=== DATA TO EXAMINE ===

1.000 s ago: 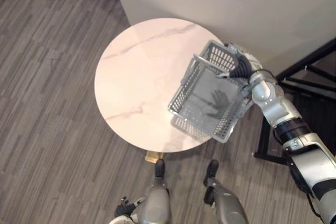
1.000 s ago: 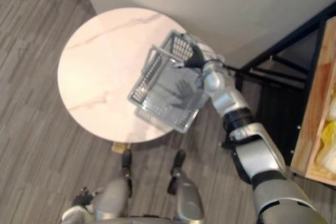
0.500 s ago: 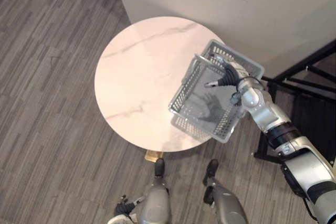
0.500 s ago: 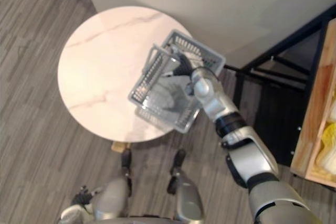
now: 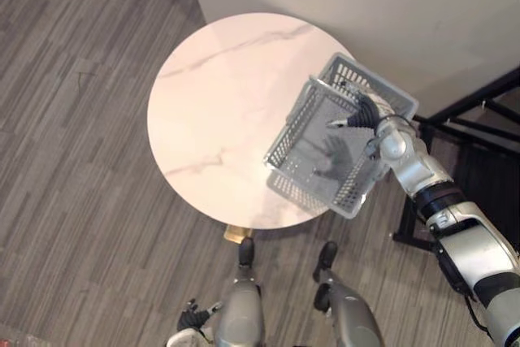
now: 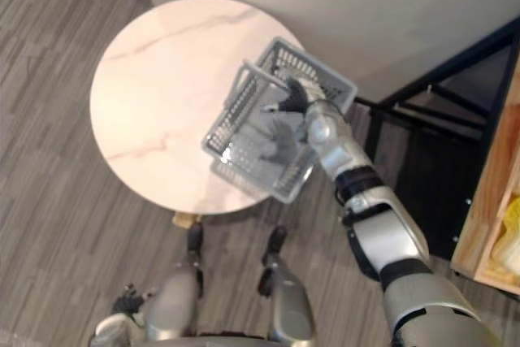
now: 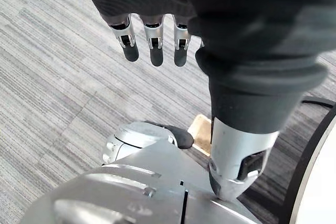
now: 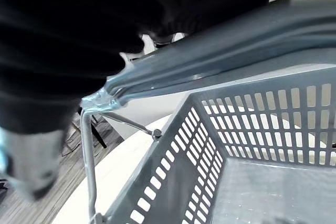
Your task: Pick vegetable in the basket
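Grey plank floor [image 5: 73,160] is seen all round. Round pale marble table [image 5: 219,119] is set against the wall. Grey mesh basket [image 5: 309,193] is placed over the table's right edge, with its near corner overhanging the rim; lifted or resting can't be told. Its handles [image 8: 210,56] are swung up and met by the right hand [image 5: 363,113]; grip state can't be told. Left hand [image 7: 153,38] is hung low over the floor, fingers straight, nothing held.
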### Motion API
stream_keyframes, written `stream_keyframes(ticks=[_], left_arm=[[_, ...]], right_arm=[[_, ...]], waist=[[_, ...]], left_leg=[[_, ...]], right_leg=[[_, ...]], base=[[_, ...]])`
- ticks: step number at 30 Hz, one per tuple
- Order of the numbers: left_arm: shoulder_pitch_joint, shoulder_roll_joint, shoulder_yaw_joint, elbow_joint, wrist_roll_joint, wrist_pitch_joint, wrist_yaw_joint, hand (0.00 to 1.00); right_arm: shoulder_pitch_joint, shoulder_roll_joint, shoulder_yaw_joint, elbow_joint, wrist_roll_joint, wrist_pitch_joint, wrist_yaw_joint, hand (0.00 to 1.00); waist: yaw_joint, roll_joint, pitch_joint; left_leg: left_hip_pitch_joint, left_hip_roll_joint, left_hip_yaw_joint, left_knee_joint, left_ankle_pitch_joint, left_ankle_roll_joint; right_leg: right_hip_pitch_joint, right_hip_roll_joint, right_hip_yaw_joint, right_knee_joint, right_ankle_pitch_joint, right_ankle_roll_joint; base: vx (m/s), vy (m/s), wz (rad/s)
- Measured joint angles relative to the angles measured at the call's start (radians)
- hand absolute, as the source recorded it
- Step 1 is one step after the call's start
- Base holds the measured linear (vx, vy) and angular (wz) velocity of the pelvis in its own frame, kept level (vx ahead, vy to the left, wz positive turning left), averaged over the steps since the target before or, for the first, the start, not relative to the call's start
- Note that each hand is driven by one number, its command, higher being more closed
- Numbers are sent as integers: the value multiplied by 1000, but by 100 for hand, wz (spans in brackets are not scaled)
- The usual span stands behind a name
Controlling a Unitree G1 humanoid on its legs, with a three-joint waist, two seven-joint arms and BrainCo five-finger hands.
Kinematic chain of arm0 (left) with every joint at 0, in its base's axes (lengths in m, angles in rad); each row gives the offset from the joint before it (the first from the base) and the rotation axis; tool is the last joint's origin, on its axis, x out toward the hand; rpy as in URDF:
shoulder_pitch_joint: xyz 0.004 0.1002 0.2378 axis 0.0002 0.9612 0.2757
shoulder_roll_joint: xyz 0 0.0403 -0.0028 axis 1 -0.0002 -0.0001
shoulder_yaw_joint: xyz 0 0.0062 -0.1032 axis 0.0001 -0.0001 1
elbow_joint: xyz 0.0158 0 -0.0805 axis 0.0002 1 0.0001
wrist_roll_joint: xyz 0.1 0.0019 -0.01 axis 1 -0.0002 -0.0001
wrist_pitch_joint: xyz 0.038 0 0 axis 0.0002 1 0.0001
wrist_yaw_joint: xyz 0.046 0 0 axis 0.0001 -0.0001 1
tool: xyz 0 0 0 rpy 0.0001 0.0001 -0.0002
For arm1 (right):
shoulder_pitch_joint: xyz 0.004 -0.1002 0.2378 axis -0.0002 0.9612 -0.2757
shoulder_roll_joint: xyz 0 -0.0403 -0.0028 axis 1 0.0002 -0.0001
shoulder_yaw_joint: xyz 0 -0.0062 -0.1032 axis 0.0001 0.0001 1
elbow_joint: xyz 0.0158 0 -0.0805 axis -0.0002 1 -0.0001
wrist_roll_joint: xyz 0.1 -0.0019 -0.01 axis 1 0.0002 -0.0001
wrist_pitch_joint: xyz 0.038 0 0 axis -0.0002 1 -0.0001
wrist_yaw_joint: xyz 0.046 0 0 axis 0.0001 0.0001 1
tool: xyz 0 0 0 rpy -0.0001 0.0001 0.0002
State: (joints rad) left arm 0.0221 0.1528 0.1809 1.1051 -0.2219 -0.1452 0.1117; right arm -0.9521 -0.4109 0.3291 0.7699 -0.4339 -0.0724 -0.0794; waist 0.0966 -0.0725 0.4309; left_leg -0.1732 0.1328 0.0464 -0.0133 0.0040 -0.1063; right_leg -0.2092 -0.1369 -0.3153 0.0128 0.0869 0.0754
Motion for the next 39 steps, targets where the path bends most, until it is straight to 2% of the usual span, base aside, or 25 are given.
stream_keyframes(ticks=[6,7,17,22,27,35,37,39], left_arm=[[-2,5,-17,-1,0,0,2,0],[-2,5,-17,-1,0,0,2,0],[-3,4,-21,-2,0,-1,2,0],[-3,3,-25,-1,0,-5,2,0],[-2,1,-26,-1,2,-4,0,0],[-3,12,-23,-1,12,6,-2,0],[-2,17,-16,-1,36,10,0,0],[0,42,-15,1,59,25,-2,0]], right_arm=[[-9,-5,-34,23,0,2,-4,0],[-9,-5,-37,24,0,2,-3,100],[-6,-5,-22,32,-2,1,3,100],[-4,-17,4,33,-41,-3,18,100],[2,-60,107,31,-74,-29,60,100],[28,-95,316,-115,-79,-77,149,100],[46,-96,346,-152,-80,-84,157,100],[59,-101,378,-217,-99,-92,165,100]], waist=[[0,1,1],[-1,3,2],[2,5,3],[2,7,4],[19,6,4],[20,-16,0],[21,-27,-7],[17,-50,-22]], left_leg=[[-8,0,5,-1,0,0],[-11,0,6,0,0,0],[-11,-2,3,1,1,-1],[-11,-7,-3,-3,5,-4],[11,-6,-4,-14,8,-7],[49,1,1,-29,13,-7],[60,3,10,-32,13,-7],[79,6,32,-37,13,-7]], right_leg=[[-13,0,6,2,0,0],[-17,0,7,2,0,0],[-14,-1,5,2,0,0],[-11,-7,-2,2,1,1],[8,-6,-6,0,0,1],[38,1,-1,-3,0,2],[41,4,9,-4,0,2],[45,8,32,-4,0,1]], base=[[5,-1,-1],[15,-3,-4],[0,0,0],[2,4,5],[0,0,0],[12,-6,-1],[25,-12,-15],[19,-12,-25]])
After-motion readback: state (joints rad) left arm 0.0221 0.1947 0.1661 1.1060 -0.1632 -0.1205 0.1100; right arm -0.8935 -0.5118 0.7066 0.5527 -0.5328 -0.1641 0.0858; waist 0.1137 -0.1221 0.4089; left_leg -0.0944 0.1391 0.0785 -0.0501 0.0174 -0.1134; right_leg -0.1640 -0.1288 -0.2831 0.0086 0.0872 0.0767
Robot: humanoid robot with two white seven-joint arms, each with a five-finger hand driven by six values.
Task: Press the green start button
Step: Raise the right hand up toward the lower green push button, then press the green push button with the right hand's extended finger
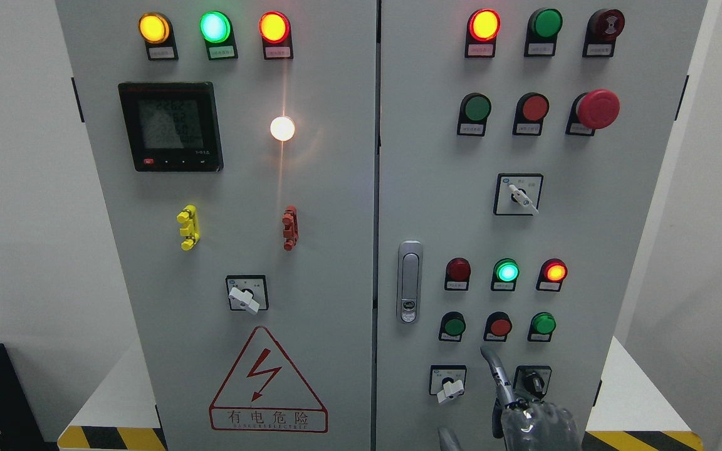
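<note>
Right hand [533, 416] is raised below the green button [454, 326] (index finger extended, others curled, nothing grasped).

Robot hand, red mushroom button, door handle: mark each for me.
Robot hand [527, 413], head view, on the knuckles below the raised finger.
Red mushroom button [598, 109], head view, middle of its cap.
Door handle [409, 282], head view, middle of the lever.
</note>
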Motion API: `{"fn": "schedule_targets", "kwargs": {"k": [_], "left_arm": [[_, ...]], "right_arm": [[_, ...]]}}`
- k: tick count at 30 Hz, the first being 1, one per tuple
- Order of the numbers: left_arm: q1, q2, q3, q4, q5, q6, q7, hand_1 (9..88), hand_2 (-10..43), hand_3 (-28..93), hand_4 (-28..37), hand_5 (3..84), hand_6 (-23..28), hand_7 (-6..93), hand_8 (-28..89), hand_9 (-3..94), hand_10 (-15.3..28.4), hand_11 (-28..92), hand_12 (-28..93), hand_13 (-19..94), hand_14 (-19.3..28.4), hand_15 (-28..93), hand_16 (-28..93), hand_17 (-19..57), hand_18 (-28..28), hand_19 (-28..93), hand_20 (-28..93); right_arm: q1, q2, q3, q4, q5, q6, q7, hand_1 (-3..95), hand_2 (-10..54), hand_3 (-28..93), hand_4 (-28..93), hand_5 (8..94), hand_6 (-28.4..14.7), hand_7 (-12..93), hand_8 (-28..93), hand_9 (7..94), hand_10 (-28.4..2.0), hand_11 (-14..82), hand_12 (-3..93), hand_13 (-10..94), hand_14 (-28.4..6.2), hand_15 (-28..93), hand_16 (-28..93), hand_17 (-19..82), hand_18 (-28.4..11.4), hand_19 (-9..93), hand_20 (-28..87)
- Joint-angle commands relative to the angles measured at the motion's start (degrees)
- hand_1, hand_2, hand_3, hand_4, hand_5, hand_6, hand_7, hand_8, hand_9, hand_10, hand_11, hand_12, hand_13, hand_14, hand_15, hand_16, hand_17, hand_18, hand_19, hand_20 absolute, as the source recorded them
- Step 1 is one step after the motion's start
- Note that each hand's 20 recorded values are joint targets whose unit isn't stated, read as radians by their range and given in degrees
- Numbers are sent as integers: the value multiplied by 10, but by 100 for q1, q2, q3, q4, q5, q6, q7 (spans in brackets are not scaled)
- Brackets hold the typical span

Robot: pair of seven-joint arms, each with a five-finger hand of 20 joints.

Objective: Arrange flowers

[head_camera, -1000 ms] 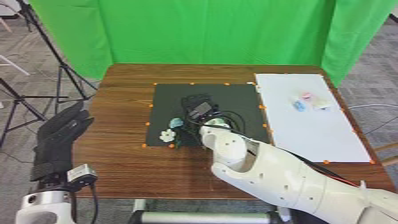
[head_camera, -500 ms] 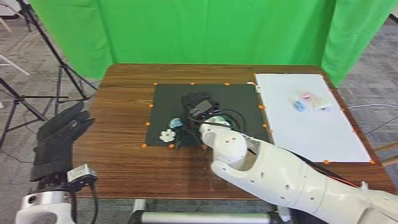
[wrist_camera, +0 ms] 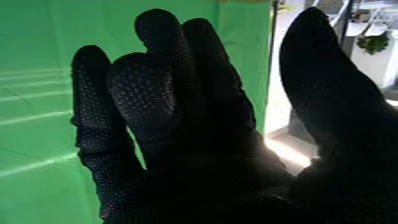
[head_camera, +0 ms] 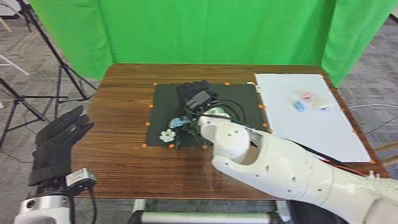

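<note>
Two artificial flowers, one pale blue [head_camera: 179,122] and one white [head_camera: 168,135], green-stemmed, on black mat [head_camera: 163,102], brown wooden table [head_camera: 124,172]. Orange dots along mat edge. White rectangular sheet [head_camera: 306,137] to the right, bearing small pink [head_camera: 307,95] and light-blue [head_camera: 299,106] items. Green curtain [head_camera: 195,32] behind table. Obstruction: white right arm [head_camera: 271,160] and looping black cables cross the mat's right part, close to blue flower. Right hand [head_camera: 192,93] above mat, beyond both flowers; fingers extended, one slightly bent, thumb well apart. Left hand [head_camera: 59,142] by table's left edge, fingers extended.
</note>
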Motion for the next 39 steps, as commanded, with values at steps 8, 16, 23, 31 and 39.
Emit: {"fn": "schedule_targets", "kwargs": {"k": [8,16,23,31,39], "left_arm": [[426,111,-69,-114,-268,281,378,271,35,832,-183,391,98,170,-112,328,190,368,65,228,261,633,-177,-106,206,568,28],[436,128,-33,-122,-271,309,421,267,38,827,-193,388,98,172,-116,327,189,368,62,229,259,629,-172,-105,206,565,33],[444,147,18,-136,-311,342,474,266,39,826,-195,387,98,171,-115,326,188,369,62,229,257,629,-170,-104,205,562,36],[450,225,89,-148,-427,433,567,267,40,823,-196,386,99,171,-114,325,188,371,62,228,258,629,-170,-104,205,561,39],[370,234,128,-153,-371,405,480,267,40,822,-195,387,100,169,-113,324,189,371,62,228,258,630,-170,-104,205,560,41]], "right_arm": [[490,1195,234,-541,545,-60,318,284,-37,829,-219,589,-87,211,-109,602,-206,337,187,637,-122,786,193,287,-244,903,-35],[404,1944,536,-498,774,-119,534,286,-33,830,-219,579,-93,199,-105,585,-211,302,178,627,-124,789,187,278,-244,899,-32],[-73,2372,1203,-435,898,-350,689,286,-33,832,-221,571,-95,197,-102,576,-215,286,176,619,-126,790,183,274,-241,895,-32],[-538,2784,1825,-288,1091,-430,977,286,-30,835,-223,554,-100,187,-102,559,-217,269,172,615,-126,790,178,271,-239,893,-34],[-923,3044,2457,-28,1233,-617,1225,284,-28,838,-223,541,-101,184,-100,550,-219,256,170,611,-127,792,175,269,-236,892,-36]]}}
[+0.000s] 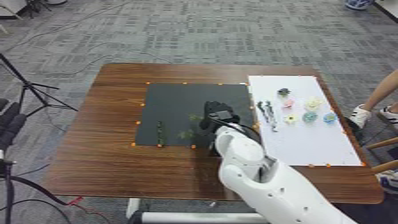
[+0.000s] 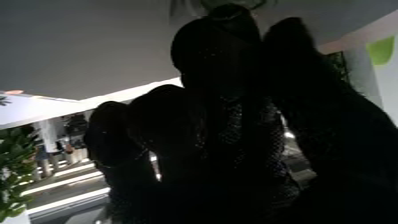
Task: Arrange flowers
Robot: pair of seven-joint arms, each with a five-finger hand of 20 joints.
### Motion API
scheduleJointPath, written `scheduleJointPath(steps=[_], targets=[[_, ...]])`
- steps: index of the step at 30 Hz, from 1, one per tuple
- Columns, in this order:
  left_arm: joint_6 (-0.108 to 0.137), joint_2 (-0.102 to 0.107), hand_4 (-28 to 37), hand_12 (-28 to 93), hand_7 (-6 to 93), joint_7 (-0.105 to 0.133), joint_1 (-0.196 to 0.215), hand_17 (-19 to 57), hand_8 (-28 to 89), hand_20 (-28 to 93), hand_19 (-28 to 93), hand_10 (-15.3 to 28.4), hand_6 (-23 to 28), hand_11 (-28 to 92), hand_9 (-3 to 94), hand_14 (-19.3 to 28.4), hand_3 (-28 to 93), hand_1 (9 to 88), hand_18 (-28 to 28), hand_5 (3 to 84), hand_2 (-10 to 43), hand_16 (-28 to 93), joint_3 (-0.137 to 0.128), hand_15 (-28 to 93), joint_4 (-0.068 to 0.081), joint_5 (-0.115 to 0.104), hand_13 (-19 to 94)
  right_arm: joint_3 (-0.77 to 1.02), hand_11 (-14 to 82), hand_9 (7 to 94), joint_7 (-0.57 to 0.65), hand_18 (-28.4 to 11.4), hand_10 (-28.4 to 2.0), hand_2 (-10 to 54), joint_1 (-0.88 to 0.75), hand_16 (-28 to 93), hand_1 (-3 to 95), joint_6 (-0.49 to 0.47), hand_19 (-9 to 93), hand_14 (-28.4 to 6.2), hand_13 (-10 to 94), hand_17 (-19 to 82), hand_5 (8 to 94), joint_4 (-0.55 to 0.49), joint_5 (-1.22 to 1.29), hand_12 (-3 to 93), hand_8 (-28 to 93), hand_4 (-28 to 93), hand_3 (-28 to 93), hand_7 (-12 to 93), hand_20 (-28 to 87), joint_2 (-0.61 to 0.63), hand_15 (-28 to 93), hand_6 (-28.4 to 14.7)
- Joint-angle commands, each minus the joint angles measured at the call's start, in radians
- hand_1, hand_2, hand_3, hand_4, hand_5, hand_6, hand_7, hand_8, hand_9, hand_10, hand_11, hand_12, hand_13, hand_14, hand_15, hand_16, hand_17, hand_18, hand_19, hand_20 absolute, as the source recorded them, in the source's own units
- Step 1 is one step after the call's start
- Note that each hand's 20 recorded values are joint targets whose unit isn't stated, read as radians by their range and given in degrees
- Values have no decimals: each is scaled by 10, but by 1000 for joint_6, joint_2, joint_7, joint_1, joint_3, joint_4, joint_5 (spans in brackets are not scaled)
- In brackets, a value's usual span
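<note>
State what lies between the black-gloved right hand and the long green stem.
In the head view, small green sprigs lie between the right hand and the stem.

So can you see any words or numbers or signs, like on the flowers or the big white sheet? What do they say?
No words, numbers, labels or signs can be read here.
Flowers: none to read.
White sheet: none to read.
Dark mat: none to read.
Right hand: none to read.
Any print on these would be too small to make out.
</note>
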Motion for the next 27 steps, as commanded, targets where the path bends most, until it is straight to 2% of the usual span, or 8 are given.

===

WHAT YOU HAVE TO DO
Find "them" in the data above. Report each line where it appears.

RESULT FOR THIS EXERCISE
- hand_1, hand_2, hand_3, hand_4, hand_5, hand_6, hand_7, hand_8, hand_9, hand_10, hand_11, hand_12, hand_13, hand_14, hand_15, hand_16, hand_17, hand_18, hand_19, hand_20 absolute, as the source recorded them
- hand_1, hand_2, hand_3, hand_4, hand_5, hand_6, hand_7, hand_8, hand_9, hand_10, hand_11, hand_12, hand_13, hand_14, hand_15, hand_16, hand_17, hand_18, hand_19, hand_20 absolute, as the source recorded them, in the source's own units

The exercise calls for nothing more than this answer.